=== TASK TO CARRY OUT ===
Every line of the material that follows must be printed again exactly.

=== RECORDED INFORMATION ===
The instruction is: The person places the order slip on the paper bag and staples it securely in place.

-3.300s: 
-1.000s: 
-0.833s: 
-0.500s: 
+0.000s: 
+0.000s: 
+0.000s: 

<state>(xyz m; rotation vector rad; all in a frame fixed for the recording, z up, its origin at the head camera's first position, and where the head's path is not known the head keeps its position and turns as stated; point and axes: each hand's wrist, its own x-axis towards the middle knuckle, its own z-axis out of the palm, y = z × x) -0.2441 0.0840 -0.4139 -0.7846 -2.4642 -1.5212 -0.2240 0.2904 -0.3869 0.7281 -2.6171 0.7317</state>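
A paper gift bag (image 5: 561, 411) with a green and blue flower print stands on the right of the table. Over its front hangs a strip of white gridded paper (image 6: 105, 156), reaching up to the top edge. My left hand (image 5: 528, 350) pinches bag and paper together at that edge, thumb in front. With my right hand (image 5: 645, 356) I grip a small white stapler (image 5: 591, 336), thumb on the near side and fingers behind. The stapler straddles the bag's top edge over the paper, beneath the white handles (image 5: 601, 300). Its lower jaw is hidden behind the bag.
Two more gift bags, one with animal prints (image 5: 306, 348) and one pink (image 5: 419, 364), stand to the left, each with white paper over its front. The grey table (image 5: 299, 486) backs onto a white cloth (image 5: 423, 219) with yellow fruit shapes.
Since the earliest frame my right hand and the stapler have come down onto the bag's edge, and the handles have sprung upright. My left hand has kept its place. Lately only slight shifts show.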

=== RESULT OF THE TASK ===
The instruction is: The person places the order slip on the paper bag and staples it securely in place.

-3.300s: 
-1.000s: 
-0.833s: 
-0.500s: 
+0.000s: 
+0.000s: 
+0.000s: 

<state>(xyz m; rotation vector rad; all in a frame fixed for the recording, z up, its origin at the head camera's first position, and where the head's path is not known the head keeps its position and turns as stated; point and axes: each hand's wrist, its own x-axis towards the middle knuckle, its own z-axis out of the palm, y = z × x) -0.2441 0.0840 -0.4139 -0.7846 -2.4642 -1.5212 -0.2240 0.2904 -0.3869 0.7281 -2.6171 0.7317</state>
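A paper gift bag (image 5: 561, 411) with a green and blue flower print stands on the right of the table. Over its front hangs a strip of white gridded paper (image 6: 105, 156), reaching up to the top edge. My left hand (image 5: 528, 350) pinches bag and paper together at that edge, thumb in front. With my right hand (image 5: 645, 356) I grip a small white stapler (image 5: 591, 336), thumb on the near side and fingers behind. The stapler straddles the bag's top edge over the paper, beneath the white handles (image 5: 601, 300). Its lower jaw is hidden behind the bag.
Two more gift bags, one with animal prints (image 5: 306, 348) and one pink (image 5: 419, 364), stand to the left, each with white paper over its front. The grey table (image 5: 299, 486) backs onto a white cloth (image 5: 423, 219) with yellow fruit shapes.
Since the earliest frame my right hand and the stapler have come down onto the bag's edge, and the handles have sprung upright. My left hand has kept its place. Lately only slight shifts show.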

That completes the answer to the exercise.